Before writing mysteries McDermid spent 16 years as a reporter in the northern bureau of a national British newspaper. Her first mysteries were installments in two separate series featuring the detective Kate Brannigan and the journalist Lindsay Gordon. Then McDermid took a turn toward the darker side of crime fiction in 1995, when she published "The Mermaids Singing." The first in her trilogy of books featuring Tony Hill, a psychological profiler (who may also be the first impotent detective hero in fiction), "Mermaids" capitalized on the new prominence of the serial killer in crime fiction, but it was a definite move away from the genre's increasing fannish adulation of evil-genius killers.


The sequel, "The Wire in the Blood," prompted the British crime fiction doyenne Ruth Rendell, herself no stranger to disturbing tales, to write, "It is so convincing that one fears reality may be like this and these events the awful truth." Two stand-alones followed, "A Place of Execution," a brilliant reversal of the village-with-a-secret English mystery and simply one of the greatest mystery novels ever written, and "Killing the Shadows," in which thriller authors are murdered in ways copied from their books. McDermid's latest book, "The Last Temptation," the conclusion to the Tony Hill trilogy, features another serial killer, though that is only part of the story. Ranging across Europe, the book takes in the gunrunners and drug smugglers who have emerged from the collapse of the Cold War and touches on the abuses of the Stasi, the East German secret police. Salon spoke to McDermid during her stop in New York on her tour to promote "The Last Temptation."

Were you always a crime-fiction reader?

Yeah, I'd always read a lot of crime fiction, and I always wanted to write. I always wanted to tell stories. The mystery seemed appealing because I knew the rules. You have to have a body, you have to have a detective, all that kind of stuff.
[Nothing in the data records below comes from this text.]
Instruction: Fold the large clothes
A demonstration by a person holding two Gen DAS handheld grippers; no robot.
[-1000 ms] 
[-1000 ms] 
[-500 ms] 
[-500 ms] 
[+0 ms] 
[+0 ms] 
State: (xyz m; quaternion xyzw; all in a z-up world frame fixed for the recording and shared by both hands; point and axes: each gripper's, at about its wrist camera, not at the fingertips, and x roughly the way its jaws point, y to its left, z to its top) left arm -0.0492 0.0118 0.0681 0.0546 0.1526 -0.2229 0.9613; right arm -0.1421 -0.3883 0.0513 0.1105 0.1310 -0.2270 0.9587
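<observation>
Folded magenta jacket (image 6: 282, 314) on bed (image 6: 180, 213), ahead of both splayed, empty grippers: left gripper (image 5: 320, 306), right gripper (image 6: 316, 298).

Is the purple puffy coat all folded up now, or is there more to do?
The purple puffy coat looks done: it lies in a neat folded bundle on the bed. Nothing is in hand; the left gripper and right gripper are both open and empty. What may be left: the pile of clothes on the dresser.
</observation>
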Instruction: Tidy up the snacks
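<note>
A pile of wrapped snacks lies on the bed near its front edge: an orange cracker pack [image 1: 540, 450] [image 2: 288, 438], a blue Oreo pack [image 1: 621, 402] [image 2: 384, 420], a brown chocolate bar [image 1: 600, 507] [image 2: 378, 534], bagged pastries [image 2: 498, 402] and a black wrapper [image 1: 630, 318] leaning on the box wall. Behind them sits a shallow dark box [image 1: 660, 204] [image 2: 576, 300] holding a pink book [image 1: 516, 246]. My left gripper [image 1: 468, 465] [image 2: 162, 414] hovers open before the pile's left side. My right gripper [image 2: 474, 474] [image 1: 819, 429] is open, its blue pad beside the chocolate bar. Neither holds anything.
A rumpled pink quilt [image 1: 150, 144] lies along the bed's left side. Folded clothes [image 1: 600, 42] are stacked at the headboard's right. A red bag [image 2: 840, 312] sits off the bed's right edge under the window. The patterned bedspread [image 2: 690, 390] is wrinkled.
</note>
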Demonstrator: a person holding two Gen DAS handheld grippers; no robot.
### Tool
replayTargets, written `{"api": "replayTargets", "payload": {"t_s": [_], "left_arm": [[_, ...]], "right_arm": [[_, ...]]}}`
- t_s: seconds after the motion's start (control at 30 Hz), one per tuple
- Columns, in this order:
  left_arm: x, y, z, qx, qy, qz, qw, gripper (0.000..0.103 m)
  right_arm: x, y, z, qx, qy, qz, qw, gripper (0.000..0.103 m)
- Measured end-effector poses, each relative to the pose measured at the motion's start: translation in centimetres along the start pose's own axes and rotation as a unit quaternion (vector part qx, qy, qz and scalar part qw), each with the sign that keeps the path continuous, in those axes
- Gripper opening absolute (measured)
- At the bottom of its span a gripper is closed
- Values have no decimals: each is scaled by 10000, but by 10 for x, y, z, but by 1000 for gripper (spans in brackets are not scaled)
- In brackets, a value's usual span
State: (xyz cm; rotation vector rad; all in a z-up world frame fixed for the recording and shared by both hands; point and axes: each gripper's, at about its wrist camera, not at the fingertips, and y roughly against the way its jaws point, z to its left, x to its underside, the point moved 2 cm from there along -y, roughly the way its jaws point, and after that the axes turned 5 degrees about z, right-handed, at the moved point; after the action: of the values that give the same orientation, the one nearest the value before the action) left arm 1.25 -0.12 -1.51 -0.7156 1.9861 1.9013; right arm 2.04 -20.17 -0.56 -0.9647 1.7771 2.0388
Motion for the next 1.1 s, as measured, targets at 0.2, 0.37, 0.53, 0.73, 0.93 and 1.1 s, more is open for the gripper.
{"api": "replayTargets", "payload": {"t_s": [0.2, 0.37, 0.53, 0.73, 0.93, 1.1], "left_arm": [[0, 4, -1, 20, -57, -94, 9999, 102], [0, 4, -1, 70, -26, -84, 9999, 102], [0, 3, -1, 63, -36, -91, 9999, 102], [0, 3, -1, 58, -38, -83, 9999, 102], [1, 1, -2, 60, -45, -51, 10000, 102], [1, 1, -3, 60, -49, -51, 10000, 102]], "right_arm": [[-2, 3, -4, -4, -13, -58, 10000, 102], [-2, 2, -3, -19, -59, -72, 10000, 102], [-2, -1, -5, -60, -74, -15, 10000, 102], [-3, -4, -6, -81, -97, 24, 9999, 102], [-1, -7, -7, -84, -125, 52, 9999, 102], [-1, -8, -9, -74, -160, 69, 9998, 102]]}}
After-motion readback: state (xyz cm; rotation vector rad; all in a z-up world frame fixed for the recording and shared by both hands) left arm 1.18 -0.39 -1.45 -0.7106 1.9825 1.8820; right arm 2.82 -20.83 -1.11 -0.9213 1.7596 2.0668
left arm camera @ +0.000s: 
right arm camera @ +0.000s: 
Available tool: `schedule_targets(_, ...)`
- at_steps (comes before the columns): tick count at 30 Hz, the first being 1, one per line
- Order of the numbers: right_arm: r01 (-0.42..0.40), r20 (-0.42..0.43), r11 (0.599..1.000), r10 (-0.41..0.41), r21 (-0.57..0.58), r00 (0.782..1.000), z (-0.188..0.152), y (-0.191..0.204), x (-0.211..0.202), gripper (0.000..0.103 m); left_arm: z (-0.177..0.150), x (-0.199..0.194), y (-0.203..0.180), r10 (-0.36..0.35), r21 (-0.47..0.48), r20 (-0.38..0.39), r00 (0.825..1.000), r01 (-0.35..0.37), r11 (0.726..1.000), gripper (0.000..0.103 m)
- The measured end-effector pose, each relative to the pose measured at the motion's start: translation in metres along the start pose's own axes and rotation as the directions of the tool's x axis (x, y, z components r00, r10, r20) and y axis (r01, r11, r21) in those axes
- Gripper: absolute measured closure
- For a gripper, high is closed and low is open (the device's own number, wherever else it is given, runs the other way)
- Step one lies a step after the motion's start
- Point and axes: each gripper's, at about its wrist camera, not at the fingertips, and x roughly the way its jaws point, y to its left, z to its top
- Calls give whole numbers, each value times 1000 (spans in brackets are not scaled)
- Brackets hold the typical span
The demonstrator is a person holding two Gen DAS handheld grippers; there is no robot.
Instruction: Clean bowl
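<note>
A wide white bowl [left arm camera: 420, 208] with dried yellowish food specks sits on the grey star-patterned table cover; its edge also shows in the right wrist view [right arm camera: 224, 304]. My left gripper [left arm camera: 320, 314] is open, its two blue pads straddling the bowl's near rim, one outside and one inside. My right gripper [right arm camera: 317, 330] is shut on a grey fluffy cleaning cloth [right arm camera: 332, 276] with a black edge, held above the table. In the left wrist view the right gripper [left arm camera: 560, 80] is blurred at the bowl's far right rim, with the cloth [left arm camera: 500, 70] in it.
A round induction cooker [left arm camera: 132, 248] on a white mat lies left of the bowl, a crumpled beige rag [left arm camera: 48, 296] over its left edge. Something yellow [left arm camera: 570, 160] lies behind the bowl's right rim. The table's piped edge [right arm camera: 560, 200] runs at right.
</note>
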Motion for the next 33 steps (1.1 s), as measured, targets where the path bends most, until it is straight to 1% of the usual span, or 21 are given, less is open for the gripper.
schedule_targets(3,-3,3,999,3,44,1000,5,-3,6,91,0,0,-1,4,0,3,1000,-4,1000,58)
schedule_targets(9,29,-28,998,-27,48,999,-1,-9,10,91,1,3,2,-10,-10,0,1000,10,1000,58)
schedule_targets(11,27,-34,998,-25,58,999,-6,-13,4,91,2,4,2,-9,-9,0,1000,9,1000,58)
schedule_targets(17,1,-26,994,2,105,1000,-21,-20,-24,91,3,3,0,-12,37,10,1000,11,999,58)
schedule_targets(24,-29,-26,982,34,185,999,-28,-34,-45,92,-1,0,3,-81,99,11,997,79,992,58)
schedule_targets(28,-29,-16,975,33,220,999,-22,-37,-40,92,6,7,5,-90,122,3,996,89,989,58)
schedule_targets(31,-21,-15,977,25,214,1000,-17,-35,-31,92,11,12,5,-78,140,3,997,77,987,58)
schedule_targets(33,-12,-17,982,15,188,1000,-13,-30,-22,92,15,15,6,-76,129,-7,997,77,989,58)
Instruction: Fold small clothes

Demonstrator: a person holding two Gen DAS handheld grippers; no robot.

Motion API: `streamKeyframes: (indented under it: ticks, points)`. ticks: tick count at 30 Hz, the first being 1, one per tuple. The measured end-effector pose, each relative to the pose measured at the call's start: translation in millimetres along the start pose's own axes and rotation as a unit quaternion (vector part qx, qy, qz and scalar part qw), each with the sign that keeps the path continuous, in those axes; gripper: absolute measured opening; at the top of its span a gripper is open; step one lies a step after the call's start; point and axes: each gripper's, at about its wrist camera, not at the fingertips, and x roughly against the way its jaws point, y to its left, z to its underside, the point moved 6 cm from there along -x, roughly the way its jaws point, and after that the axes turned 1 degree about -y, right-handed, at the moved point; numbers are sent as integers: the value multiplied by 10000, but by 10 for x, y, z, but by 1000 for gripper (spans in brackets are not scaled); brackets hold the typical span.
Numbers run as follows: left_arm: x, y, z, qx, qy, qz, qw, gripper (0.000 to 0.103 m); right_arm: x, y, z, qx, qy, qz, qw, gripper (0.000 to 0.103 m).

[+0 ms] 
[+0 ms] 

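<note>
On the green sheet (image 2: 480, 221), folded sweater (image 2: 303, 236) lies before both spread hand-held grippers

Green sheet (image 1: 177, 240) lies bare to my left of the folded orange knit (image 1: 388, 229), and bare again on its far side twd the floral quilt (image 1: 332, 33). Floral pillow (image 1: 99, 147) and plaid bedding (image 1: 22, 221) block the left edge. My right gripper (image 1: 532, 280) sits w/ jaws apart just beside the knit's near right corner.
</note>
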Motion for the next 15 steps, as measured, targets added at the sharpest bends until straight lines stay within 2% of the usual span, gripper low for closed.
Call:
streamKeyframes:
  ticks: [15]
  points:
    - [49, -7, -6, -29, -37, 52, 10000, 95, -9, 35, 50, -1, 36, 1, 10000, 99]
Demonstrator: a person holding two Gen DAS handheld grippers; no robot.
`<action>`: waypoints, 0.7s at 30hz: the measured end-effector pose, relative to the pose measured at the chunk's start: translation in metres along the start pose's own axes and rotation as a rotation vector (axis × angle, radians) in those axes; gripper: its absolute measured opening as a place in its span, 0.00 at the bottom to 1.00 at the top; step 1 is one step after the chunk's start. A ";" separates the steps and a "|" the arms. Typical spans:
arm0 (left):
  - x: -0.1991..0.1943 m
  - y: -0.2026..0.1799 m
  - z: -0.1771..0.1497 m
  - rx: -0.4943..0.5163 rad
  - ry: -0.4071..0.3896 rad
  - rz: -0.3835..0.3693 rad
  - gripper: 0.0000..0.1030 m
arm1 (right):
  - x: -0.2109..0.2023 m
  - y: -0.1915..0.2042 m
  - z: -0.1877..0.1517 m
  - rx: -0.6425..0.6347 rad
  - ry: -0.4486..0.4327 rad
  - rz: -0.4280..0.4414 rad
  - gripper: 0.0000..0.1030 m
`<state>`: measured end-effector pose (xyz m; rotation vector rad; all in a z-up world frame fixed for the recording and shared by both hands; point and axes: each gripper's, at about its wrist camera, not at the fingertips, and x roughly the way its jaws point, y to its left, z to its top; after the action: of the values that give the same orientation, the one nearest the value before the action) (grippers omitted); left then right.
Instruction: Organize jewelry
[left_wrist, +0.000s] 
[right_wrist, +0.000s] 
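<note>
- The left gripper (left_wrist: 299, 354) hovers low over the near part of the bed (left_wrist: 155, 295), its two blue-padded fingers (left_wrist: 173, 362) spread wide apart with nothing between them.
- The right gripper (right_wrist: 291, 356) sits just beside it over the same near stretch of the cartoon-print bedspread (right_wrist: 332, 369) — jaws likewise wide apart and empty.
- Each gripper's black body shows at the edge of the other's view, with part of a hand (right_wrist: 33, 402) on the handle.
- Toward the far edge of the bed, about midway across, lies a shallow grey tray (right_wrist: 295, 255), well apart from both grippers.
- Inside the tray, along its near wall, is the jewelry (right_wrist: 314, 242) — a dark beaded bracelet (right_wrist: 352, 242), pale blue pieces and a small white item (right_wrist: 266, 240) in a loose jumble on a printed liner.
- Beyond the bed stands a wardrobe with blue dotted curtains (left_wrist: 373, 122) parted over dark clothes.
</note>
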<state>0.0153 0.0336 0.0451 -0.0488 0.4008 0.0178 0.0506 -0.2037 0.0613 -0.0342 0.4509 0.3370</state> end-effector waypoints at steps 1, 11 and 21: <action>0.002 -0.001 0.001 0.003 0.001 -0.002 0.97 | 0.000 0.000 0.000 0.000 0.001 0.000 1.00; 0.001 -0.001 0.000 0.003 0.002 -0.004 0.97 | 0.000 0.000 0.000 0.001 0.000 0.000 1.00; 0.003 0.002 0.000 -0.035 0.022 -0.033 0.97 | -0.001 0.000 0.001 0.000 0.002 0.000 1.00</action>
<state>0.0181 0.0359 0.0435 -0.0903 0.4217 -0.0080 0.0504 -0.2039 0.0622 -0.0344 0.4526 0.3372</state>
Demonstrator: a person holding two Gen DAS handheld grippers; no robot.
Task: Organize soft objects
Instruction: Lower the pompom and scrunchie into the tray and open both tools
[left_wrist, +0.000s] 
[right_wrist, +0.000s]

In what was being written in Britain at that time -- I'm talking about the '80s -- you had two options: the police procedural and the village mystery. I did not know enough about the police to contemplate writing a police procedural. And, frankly, the cops I had met as a journalist had not filled me with a burning desire to spend more time in their company. So I felt that avenue was closed. The village mystery was really difficult for me to get my head around because I didn't grow up in England. I grew up in a Scottish mining community. We did not have retired colonels of the Indian army. We didn't even have vicars; we had ministers. So this world was completely alien to me. I felt that to write these kinda of books you had to have some kind of insider knowledge almost.

So I was playing with the idea, not really knowing what to do. And the catalyst for me was Sara Paretsky's first novel, "Indemnity Only." A friend who was living in the U.S. sent me a copy of it, and it was just a revelation. Here was someone writing about contemporary women's lives that seemed to have a connection to the kind of lives that I saw around me. It had an urban setting and it had politics -- politics in a personal sense and in a wider social sense. It was almost like reading Paretsky gave me permission to try to write the same style of book. I could write contemporary urban novels that had a sociopolitical dimension, which is what I'd always wanted to do. That was really what pushed me into actually starting it.

I don't know if it still exists in the U.K., but in the U.S. there's an idea that the English mystery is polite. It's about the restoration of order, where the American mystery is hard-boiled and tough. Is that a perception that still dogs British mystery writers?


It's a perception that is as false as the perception that American crime fiction is hard-boiled. You only have to go into any mystery bookstore to see the vast mountain of cozies that are produced by American writers. Whereas the best of British contemporary crime fiction is not like that at all, and I would include Ruth Rendell in that. She doesn't write cozies. She writes hard-edged novels that are about British society.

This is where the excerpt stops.